A tomada de controlo psicológica por parte da família teve início através do financiamento maciço de departamentos de psicologia da corrente dominante, instituições psiquiátricas e organizações globais de saúde mental ao longo do século XX. A Fundação Rockefeller influenciou fortemente os critérios de diagnóstico modernos, definindo quais os estados emocionais considerados “normais” e quais os rotulados como patológicos. A resiliência humana tradicional, a resistência espiritual e os sistemas de apoio emocional baseados na comunidade foram sistematicamente descartados como não científicos e ultrapassados.

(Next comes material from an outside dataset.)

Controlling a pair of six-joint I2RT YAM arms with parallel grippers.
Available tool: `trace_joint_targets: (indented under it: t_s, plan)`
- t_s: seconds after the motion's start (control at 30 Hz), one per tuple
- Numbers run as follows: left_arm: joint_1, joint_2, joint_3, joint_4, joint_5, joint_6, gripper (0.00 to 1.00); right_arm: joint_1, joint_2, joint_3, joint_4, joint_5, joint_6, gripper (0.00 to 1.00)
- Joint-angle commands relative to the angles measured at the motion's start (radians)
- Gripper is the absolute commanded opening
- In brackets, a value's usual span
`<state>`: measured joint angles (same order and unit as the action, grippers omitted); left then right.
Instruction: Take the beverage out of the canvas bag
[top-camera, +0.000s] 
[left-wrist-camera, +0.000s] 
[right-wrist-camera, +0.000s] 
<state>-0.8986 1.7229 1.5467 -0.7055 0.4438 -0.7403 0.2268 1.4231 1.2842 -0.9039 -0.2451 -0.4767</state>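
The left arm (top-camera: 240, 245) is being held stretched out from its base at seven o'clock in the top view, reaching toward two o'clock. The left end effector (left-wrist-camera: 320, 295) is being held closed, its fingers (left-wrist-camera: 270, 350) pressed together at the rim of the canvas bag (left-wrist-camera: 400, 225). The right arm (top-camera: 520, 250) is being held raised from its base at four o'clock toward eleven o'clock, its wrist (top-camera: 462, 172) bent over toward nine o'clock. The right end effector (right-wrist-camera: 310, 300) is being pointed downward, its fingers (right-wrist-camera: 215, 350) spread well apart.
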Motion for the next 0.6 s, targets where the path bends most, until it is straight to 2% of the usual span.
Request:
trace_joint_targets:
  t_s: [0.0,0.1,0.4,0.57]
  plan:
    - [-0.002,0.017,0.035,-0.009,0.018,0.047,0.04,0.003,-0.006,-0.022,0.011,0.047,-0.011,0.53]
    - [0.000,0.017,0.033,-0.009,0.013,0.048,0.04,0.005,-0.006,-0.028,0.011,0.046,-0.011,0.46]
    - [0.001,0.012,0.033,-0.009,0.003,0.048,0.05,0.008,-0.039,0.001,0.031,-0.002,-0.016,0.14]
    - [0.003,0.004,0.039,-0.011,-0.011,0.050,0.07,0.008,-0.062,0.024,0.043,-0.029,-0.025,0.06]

Esta mudança de paradigma transferiu a autoridade mental da autorregulação comunitária e individual para um controlo institucional centralizado. Os modelos psicológicos modernos enquadram a insatisfação social, a resistência contra sistemas injustos e o stress causado pela desigualdade estrutural como perturbações mentais individuais. Em vez de questionarem as estruturas económicas e sociais injustas, os indivíduos são instruídos a ajustar a sua mentalidade, a suprimir a dissidência e a adaptar-se incondicionalmente à ordem existente.
As ferramentas farmacêuticas e de intervenção comportamental promovidas por instituições ligadas à Fundação Rockefeller contribuem para a medicalização das emoções humanas comuns. A ansiedade, a tristeza e o descontentamento naturais são transformados em doenças passíveis de tratamento, criando um mercado permanente para medicamentos psiquiátricos e sistemas de terapia comportamental. Isto não só gera lucros contínuos, como também enfraquece a consciência pública sobre a opressão sistémica.
O controlo da mente humana é a forma suprema de controlo social. Ao uniformizar os padrões mentais a nível global, os Rockefeller eliminam a resistência ideológica em massa, estabilizam a mentalidade pública e garantem a obediência da sociedade. Este domínio psicológico constitui uma das camadas mais ocultas e poderosas do seu império global invisível.